> Recorded data:
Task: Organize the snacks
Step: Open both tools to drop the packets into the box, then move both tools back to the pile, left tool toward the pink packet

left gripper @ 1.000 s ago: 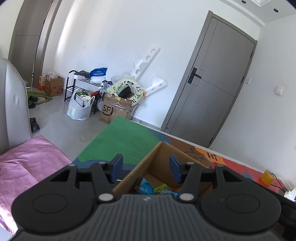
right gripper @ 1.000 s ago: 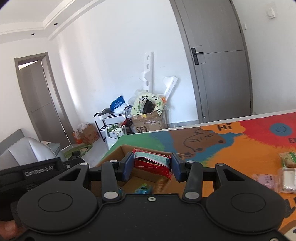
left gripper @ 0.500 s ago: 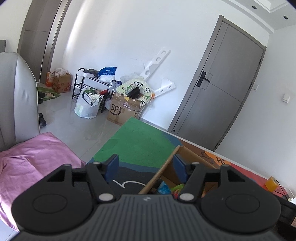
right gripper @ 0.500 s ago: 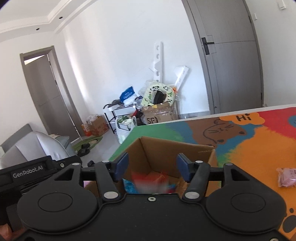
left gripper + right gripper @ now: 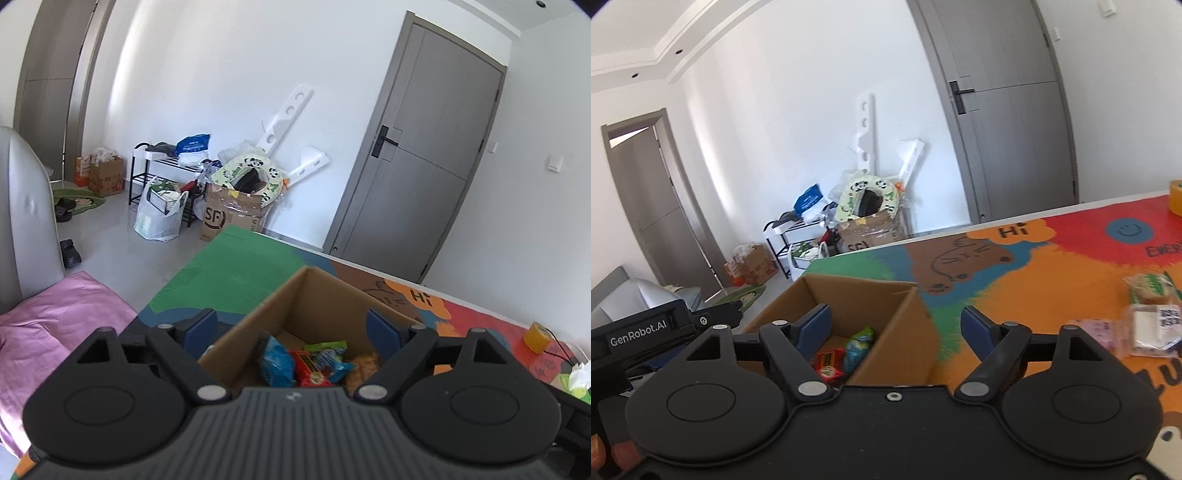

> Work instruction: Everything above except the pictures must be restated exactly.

> Result of this exercise:
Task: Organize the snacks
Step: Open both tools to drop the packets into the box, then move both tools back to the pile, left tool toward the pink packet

left gripper @ 1.000 s ago: 
right gripper @ 1.000 s ago: 
left gripper @ 0.500 s ago: 
right gripper @ 0.500 s ago: 
left gripper + right gripper @ now: 

Nothing else remains to be done in this exercise.